Instructions to follow: If a line below contains the word "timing", count it; give only the total.

========================================

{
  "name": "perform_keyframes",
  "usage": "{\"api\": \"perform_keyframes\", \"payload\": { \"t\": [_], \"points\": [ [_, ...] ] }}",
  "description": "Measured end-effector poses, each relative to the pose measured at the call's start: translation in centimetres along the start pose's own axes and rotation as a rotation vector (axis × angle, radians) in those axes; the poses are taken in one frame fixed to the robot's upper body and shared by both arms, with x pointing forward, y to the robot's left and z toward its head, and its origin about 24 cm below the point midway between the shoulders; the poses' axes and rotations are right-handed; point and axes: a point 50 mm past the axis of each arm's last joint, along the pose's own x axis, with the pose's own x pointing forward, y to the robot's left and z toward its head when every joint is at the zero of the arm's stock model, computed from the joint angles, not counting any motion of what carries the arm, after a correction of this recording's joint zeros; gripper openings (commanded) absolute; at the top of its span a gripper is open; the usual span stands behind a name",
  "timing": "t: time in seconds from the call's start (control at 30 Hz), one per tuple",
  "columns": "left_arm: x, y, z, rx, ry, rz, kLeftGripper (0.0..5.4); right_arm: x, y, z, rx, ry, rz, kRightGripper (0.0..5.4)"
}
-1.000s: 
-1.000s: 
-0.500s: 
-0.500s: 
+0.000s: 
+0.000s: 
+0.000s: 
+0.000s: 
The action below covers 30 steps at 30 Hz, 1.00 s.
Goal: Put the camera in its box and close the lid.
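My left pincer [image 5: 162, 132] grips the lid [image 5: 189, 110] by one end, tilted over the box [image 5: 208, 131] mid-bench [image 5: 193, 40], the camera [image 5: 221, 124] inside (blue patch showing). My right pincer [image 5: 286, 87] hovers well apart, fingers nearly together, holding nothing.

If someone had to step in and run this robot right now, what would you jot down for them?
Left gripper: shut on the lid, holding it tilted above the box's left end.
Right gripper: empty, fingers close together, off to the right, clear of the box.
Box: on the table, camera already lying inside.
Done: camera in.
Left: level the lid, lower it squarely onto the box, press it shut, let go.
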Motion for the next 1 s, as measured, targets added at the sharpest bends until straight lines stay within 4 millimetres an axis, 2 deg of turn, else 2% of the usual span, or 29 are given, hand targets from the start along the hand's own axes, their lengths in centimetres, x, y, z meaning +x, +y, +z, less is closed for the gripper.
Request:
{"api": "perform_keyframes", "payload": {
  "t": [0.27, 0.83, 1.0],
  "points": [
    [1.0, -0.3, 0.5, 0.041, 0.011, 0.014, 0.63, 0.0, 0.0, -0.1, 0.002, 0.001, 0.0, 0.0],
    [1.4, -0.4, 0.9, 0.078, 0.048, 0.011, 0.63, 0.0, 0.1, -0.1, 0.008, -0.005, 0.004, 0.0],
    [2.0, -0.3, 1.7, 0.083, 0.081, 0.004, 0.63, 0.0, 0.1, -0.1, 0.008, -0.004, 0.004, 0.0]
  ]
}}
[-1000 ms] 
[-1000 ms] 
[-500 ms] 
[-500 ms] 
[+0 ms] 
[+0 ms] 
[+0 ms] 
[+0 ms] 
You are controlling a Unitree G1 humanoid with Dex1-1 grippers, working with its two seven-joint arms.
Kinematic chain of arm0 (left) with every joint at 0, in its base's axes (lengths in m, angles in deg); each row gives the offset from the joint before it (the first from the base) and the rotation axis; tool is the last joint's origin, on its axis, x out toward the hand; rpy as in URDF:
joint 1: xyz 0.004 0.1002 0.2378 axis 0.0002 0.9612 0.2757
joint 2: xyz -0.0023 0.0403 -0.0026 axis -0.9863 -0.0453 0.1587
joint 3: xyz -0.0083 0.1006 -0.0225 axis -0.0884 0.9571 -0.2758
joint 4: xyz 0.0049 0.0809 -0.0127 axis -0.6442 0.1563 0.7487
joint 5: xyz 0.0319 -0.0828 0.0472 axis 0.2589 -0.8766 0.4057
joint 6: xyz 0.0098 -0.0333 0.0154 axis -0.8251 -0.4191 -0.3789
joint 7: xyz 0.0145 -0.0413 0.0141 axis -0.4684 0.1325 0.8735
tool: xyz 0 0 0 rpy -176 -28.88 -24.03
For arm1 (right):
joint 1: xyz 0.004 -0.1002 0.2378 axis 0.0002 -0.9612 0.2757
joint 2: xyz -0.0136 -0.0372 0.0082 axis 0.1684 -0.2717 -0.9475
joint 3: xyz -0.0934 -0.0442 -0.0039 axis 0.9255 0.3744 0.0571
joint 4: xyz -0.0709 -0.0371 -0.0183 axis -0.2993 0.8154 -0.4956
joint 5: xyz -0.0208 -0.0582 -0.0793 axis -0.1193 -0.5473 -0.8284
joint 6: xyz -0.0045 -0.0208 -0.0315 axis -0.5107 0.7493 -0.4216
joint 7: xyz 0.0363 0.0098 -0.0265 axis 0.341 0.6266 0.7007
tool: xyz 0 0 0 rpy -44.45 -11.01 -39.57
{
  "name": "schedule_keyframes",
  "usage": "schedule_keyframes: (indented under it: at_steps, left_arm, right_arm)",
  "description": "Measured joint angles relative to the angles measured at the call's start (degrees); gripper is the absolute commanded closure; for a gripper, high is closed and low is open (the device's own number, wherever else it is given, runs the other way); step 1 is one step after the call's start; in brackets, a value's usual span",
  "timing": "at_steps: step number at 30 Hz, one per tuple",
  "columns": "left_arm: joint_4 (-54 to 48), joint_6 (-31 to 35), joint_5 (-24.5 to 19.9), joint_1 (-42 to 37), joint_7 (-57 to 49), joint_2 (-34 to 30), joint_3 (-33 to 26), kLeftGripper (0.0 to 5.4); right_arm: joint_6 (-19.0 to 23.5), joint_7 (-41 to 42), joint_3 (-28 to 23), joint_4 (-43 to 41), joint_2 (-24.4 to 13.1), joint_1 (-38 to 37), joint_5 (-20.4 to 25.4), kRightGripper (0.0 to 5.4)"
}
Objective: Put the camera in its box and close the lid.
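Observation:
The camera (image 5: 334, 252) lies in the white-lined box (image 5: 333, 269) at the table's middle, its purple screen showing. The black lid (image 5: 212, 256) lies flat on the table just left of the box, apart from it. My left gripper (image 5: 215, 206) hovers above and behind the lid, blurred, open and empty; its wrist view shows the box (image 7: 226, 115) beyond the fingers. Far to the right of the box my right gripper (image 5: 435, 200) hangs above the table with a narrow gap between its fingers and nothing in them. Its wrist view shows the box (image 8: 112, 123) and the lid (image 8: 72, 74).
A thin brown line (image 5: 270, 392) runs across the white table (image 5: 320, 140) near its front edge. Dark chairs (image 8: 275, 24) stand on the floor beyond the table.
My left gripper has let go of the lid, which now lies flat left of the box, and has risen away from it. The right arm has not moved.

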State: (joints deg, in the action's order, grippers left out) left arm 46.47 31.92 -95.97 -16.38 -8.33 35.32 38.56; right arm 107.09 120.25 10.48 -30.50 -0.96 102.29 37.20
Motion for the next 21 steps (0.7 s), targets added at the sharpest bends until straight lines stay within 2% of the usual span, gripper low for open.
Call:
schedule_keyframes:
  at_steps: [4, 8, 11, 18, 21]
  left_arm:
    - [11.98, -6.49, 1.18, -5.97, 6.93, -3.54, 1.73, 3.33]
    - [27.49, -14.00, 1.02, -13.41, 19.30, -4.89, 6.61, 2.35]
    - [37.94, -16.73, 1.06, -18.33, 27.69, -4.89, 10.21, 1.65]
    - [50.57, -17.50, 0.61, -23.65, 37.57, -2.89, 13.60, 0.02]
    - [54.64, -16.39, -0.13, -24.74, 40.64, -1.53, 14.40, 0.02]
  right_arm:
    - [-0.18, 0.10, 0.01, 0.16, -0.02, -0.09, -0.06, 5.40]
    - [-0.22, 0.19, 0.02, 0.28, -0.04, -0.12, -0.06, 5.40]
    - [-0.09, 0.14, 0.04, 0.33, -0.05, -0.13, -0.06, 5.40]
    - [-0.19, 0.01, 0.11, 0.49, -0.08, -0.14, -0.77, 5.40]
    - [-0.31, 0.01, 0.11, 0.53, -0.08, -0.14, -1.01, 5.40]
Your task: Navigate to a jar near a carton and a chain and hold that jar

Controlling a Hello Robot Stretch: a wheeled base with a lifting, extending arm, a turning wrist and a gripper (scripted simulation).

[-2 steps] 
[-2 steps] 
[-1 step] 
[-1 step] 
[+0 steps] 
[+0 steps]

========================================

Task output: 2